• **WHAT YOU WILL DO**
Repeat the listing beneath this line exactly, keeping every character.

• **INFORMATION PROVIDED**
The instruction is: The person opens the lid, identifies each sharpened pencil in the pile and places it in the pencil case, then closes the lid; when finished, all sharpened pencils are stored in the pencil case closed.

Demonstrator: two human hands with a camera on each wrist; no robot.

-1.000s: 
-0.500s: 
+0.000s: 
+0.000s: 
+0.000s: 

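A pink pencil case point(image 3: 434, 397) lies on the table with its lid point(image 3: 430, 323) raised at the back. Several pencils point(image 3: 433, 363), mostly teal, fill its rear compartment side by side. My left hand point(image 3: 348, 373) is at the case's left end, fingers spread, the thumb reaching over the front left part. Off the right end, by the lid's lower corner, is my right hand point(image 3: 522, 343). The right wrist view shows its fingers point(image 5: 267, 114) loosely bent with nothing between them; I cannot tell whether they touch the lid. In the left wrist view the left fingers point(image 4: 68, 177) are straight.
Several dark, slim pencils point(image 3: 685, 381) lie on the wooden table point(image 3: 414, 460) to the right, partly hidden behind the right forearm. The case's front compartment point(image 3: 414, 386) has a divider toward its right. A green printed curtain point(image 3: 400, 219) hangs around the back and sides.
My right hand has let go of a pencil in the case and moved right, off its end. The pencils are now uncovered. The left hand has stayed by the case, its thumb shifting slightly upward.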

• **RESPONSE AREA**
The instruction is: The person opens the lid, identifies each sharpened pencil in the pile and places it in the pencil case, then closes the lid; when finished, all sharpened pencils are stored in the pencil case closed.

Demonstrator: two human hands with a camera on each wrist; no robot.

-1.000s: 
-0.500s: 
+0.000s: 
+0.000s: 
+0.000s: 

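A pink pencil case point(image 3: 434, 397) lies on the table with its lid point(image 3: 430, 323) raised at the back. Several pencils point(image 3: 433, 363), mostly teal, fill its rear compartment side by side. My left hand point(image 3: 348, 373) is at the case's left end, fingers spread, the thumb reaching over the front left part. Off the right end, by the lid's lower corner, is my right hand point(image 3: 522, 343). The right wrist view shows its fingers point(image 5: 267, 114) loosely bent with nothing between them; I cannot tell whether they touch the lid. In the left wrist view the left fingers point(image 4: 68, 177) are straight.
Several dark, slim pencils point(image 3: 685, 381) lie on the wooden table point(image 3: 414, 460) to the right, partly hidden behind the right forearm. The case's front compartment point(image 3: 414, 386) has a divider toward its right. A green printed curtain point(image 3: 400, 219) hangs around the back and sides.
My right hand has let go of a pencil in the case and moved right, off its end. The pencils are now uncovered. The left hand has stayed by the case, its thumb shifting slightly upward.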

No further output is required here.